Could the death of a high school student during an event in Lille have been avoided?

In Lille, on Tuesday, Nadir, 19, had a heart attack during the baccalaureate STMG test. The young man finally died in hospital in the evening. If the rectorate of the academy of Lille defends an immediate reaction of the personnel to rescue Nadir, several testimonies of pupils affirm the opposite. The Ministry of National Education has therefore decided to open an administrative investigation.

Were there any malfunctions in the rescue alert process after the 19-year-old high school student, educated at Gaston-Berger, in Lille, suffered a fatal heart attack? On social networks, many Internet users rose up by reading the testimonies of several high school students who took the STMG test at the same time as the victim. With our colleagues from the Voice of the North, notably, a student claimed that Nadir was left alone on the floor “for a while” after his discomfort. This same student accuses the eight adults present in the room of having been slow to intervene and that it was a student who put the young man in PLS.

Two open investigations

The rectorate, for its part, affirms that a CPE was notified “immediately” and that it contacted the emergency services in the process without it being known however at what time, nor how much later the firefighters arrived. . Still, the ordeal began at 2 p.m., the high school student became unwell around 2:15 p.m. and died around 7 p.m.

So many questions that arise that two surveys should answer.
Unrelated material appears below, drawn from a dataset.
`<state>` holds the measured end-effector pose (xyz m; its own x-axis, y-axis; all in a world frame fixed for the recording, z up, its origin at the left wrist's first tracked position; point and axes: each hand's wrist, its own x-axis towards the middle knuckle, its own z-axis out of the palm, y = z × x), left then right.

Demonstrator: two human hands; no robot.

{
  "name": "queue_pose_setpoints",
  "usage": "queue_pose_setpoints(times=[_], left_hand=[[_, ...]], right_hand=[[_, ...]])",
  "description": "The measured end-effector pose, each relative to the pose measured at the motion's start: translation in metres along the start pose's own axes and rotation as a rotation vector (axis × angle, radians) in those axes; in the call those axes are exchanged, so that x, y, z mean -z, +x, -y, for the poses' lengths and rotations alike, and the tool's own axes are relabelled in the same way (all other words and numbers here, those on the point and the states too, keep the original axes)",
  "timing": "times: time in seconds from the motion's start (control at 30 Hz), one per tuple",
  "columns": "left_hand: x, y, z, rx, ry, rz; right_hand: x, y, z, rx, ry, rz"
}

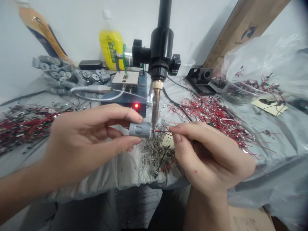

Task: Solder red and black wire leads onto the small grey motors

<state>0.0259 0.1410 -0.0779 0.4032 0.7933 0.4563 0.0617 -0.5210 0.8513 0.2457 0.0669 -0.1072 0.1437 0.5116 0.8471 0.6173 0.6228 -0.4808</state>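
Observation:
Between the thumb and fingers of my left hand [79, 144] is a small grey cylindrical motor [140, 130], lying sideways with its end toward the right. My right hand [207, 157] pinches a thin wire [162, 131], partly red and partly dark, whose tip meets the motor's end. Right there, the tip of an upright soldering iron [156, 109] points down from a black stand clamp [161, 48]. Whether the tip touches the wire or only sits beside it, I cannot tell. Solder bits and scraps [154, 154] lie beneath.
Behind stands a blue solder feeder [141, 96] with a lit red light and a solder spool [128, 54]. Grey motors [67, 77] are heaped at back left. Red wires [216, 118] pile at right, more wired parts [29, 118] at left. A yellow bottle [110, 45] stands behind.

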Motion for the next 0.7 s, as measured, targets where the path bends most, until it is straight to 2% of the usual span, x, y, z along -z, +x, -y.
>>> queue_pose_setpoints(times=[0.7], left_hand=[[0.0025, -0.0014, -0.0037, -0.008, 0.044, -0.001]], right_hand=[[-0.0017, 0.0008, -0.0012, 0.023, 0.029, -0.001]])
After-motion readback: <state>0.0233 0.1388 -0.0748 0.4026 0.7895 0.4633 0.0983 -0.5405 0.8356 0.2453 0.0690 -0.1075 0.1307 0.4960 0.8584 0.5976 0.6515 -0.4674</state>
The first was initiated by the Minister of National Education, Pap Ndiaye, on Wednesday. This is an “administrative investigation via a referral to the General Inspectorate in order to assess the terms of care for this student before the arrival of help”, specifies the ministry in a press release. The conclusions are not expected for a month.

On the other hand, the prosecutor of Lille, Carole Etienne, opened an investigation in “search for the causes of death”, we learned from the prosecution, confirming information from France Info. It is a question of “defining very exactly the causes and circumstances of death”, specifies to 20 minutes the prosecution, as provided for in article 74 of the code of criminal procedure in the event of death for an unknown or suspicious cause.

It is this investigation by the prosecution which should make it possible to determine whether the young man succumbed to his heart disease due to possible shortcomings in his care. Indeed, Nadir suffered from a serious heart condition for which he had been followed since the age of 3 by specialists from the Lille University Hospital. It is also thanks to the Lille doctors, who fitted him with a pacemaker, that Nadir was able to live until he was 19 years old when his life expectancy was much shorter in his country of origin.